Please reproduce, exactly as given, the lines running from the start of the data to the line containing "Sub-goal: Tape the", inclusive, and omit the pictures.

Provided data section start

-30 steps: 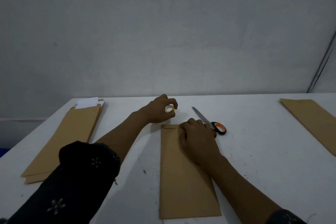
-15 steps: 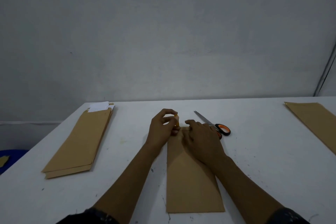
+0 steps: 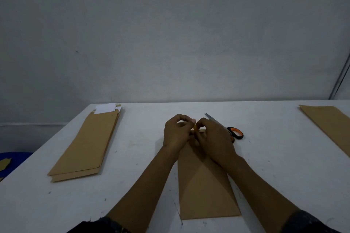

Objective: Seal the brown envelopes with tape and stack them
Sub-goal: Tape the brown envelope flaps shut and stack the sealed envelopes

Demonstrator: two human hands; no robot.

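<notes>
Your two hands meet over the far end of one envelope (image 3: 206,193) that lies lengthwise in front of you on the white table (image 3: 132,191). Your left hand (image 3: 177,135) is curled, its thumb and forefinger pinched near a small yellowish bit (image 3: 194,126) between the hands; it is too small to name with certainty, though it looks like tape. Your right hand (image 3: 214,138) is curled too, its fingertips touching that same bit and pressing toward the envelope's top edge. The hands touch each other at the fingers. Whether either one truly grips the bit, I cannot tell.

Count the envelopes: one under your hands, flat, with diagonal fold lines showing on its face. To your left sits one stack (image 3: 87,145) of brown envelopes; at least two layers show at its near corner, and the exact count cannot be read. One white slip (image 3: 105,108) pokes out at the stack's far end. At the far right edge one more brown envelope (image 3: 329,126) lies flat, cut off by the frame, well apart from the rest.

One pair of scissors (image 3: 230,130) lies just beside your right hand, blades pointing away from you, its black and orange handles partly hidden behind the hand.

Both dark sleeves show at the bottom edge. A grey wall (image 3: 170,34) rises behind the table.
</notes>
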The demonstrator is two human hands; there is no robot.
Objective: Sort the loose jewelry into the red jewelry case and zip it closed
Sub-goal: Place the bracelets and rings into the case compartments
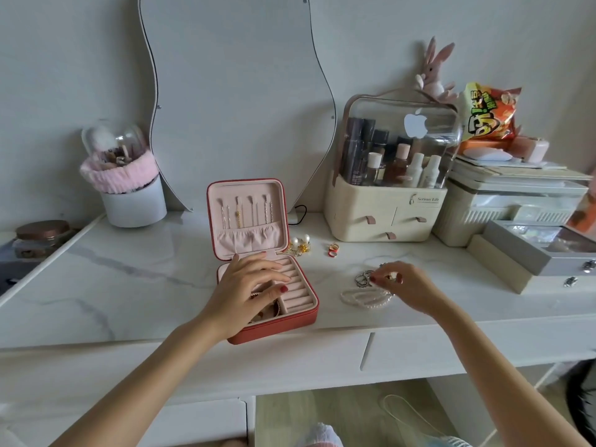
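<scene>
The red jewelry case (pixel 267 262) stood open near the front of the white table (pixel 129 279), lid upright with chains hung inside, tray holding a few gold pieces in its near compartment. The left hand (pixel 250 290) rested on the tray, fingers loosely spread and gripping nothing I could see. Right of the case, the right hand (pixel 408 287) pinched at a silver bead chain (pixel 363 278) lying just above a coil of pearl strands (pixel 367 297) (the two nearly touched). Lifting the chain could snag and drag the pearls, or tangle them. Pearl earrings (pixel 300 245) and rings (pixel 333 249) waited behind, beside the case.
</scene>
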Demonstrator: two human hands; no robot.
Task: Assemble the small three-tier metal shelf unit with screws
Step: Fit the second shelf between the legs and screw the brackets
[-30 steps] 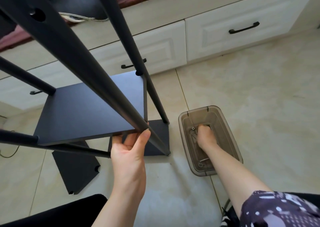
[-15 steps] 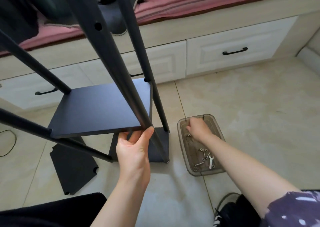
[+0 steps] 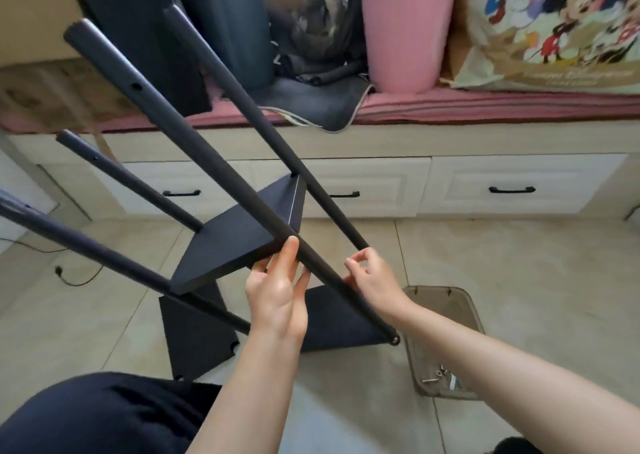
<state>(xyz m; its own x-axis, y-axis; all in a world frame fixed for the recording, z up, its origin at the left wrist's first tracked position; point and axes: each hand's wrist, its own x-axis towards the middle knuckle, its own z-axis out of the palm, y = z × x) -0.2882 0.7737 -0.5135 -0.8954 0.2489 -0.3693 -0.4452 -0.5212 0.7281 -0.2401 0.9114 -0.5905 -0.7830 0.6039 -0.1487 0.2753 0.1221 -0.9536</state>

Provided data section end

#### Answer space
-30 steps: 
-15 steps: 
+0 steps: 

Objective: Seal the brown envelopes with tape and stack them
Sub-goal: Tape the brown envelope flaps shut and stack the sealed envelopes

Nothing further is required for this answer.